**What the exercise asks**
Below are some entries. Copy each line that holds the string "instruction".

**Data shown**
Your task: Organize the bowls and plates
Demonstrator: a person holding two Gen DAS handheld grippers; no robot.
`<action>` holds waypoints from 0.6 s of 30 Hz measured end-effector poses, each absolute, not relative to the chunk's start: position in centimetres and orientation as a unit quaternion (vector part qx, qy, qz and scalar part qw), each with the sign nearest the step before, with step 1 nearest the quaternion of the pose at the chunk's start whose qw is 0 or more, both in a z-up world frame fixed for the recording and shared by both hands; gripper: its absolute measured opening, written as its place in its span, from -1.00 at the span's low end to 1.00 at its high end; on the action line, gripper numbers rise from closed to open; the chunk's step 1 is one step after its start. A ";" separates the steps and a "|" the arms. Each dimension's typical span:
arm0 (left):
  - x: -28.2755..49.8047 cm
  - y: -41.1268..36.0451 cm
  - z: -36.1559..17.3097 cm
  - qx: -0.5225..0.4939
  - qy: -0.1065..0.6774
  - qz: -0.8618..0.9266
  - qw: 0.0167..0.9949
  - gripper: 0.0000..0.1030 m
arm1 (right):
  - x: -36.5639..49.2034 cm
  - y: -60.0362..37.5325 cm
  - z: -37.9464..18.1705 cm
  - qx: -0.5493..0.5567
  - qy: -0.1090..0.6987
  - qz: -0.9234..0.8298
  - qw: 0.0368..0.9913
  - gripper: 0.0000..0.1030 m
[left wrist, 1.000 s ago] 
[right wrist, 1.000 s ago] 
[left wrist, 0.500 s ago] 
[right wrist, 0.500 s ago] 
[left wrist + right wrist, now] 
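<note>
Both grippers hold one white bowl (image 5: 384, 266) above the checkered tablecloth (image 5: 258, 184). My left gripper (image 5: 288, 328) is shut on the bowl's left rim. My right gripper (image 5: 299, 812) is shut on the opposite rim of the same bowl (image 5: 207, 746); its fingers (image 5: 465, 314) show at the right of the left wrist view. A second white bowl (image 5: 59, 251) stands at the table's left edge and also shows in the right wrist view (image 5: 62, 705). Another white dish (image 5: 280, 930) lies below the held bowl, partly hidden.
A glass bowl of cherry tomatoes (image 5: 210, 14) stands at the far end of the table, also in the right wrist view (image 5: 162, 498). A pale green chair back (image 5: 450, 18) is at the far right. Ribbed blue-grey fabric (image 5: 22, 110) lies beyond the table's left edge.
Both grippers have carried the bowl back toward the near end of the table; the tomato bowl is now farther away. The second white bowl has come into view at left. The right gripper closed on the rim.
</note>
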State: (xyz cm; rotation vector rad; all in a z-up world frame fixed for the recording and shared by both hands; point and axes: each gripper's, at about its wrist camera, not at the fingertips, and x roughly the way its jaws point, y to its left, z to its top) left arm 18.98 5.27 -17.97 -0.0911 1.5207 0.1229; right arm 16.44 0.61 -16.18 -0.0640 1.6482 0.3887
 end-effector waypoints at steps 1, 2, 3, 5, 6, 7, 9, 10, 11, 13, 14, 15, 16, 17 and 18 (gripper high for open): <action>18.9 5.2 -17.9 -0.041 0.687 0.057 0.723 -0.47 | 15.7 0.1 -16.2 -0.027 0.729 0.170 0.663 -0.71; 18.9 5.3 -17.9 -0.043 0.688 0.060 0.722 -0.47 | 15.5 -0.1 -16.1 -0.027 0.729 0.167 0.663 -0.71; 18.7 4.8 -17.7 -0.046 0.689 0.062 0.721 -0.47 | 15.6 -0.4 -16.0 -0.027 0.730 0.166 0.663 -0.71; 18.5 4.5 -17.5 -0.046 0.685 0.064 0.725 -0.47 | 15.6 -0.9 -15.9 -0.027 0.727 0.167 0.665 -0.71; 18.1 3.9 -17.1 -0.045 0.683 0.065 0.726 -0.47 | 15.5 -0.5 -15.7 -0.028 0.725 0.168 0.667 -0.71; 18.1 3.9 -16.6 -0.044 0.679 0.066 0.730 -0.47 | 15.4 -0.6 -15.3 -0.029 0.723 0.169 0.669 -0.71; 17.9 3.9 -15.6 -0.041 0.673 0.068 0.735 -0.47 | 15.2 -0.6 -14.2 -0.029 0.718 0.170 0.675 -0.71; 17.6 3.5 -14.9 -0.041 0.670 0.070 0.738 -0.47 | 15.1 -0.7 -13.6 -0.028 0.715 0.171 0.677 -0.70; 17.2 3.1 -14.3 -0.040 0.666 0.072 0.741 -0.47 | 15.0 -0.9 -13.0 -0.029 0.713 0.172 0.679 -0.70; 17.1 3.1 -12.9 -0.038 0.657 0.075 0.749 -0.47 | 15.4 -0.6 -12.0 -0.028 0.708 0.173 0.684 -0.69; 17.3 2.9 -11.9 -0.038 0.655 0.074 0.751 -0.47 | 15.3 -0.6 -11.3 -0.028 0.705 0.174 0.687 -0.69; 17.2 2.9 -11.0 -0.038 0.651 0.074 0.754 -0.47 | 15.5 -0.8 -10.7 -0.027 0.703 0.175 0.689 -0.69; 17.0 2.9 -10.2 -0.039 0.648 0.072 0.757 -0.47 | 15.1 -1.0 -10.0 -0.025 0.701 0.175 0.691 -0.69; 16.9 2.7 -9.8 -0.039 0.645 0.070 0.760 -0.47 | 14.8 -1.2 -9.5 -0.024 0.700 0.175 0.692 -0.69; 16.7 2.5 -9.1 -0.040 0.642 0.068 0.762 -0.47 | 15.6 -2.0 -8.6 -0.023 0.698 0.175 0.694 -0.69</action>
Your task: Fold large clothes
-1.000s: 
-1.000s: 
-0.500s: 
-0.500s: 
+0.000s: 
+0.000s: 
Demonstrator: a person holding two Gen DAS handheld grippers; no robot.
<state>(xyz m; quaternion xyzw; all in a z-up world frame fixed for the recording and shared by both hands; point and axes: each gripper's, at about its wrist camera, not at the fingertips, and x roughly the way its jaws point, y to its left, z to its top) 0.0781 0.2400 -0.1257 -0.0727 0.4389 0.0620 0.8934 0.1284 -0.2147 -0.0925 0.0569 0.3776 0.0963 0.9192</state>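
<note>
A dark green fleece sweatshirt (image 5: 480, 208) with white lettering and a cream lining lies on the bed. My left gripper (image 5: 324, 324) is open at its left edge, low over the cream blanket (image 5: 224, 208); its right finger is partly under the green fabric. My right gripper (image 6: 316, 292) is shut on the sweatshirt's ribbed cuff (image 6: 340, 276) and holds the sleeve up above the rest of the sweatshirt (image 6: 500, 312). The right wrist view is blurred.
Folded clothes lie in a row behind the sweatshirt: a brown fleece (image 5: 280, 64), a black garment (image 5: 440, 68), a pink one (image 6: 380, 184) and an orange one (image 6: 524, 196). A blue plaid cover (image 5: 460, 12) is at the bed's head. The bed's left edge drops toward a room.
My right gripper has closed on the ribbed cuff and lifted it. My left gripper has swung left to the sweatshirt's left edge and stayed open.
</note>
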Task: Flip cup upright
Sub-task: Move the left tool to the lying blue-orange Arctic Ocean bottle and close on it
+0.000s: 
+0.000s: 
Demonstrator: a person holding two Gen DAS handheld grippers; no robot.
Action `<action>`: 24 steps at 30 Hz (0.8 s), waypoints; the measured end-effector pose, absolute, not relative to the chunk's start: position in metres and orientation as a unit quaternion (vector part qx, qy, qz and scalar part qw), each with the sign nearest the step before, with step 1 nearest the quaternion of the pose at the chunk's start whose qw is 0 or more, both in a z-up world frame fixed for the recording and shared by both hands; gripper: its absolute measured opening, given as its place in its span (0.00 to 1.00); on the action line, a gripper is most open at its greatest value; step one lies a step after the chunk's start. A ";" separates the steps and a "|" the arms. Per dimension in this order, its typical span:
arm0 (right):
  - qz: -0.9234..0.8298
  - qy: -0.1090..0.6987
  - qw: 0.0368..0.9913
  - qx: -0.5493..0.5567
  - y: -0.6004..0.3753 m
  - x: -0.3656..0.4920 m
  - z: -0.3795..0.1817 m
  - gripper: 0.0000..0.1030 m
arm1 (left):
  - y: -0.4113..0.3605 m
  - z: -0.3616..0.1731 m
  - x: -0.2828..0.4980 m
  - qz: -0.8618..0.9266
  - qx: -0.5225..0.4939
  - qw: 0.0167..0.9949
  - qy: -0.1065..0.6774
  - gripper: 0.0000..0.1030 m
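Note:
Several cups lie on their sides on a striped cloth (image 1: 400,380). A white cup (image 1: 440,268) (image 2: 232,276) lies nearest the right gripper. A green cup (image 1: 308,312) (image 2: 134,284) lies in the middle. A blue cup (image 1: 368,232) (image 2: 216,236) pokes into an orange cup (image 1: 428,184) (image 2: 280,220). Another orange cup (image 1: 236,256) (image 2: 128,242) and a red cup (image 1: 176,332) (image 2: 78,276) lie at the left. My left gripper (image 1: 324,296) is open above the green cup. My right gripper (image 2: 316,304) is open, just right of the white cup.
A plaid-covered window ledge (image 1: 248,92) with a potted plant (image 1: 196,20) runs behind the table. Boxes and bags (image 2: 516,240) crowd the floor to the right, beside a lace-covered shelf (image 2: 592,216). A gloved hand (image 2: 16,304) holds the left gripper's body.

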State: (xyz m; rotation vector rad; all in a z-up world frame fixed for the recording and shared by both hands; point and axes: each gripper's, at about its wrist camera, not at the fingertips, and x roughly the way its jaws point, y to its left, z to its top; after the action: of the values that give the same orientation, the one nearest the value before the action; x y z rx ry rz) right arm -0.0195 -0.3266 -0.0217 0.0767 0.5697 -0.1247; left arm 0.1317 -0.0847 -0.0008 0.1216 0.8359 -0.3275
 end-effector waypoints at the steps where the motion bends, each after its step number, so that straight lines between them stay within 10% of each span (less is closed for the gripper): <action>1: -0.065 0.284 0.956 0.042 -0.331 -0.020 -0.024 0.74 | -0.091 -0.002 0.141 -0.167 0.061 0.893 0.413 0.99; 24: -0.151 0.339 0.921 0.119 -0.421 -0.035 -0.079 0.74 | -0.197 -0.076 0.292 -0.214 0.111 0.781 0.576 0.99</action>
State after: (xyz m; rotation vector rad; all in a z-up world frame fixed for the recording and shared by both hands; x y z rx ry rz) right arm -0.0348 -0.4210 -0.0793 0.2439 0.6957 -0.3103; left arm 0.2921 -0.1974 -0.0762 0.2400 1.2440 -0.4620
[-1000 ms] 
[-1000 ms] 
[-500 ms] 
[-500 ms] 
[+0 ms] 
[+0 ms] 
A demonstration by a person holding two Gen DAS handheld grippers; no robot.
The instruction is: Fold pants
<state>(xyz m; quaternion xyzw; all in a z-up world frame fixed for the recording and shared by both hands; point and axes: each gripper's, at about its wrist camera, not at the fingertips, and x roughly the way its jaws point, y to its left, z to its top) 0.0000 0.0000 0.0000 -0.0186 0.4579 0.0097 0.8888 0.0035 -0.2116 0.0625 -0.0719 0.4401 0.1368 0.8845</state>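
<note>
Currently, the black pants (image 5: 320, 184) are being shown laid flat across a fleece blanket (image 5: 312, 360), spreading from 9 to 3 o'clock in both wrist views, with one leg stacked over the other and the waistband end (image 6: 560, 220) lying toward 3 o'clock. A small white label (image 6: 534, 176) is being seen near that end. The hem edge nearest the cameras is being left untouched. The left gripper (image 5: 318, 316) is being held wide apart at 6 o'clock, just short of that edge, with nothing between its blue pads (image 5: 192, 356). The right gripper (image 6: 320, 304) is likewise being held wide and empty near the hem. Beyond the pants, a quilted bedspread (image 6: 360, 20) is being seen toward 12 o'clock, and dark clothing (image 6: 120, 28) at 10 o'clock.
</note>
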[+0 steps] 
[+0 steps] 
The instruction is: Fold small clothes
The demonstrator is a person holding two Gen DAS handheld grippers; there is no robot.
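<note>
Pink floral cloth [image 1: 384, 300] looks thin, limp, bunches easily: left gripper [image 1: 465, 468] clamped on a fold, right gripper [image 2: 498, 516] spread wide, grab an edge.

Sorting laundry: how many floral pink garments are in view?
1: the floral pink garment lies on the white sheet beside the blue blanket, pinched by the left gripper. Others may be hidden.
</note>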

**Written answer**
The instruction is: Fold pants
The instruction is: Fold small clothes

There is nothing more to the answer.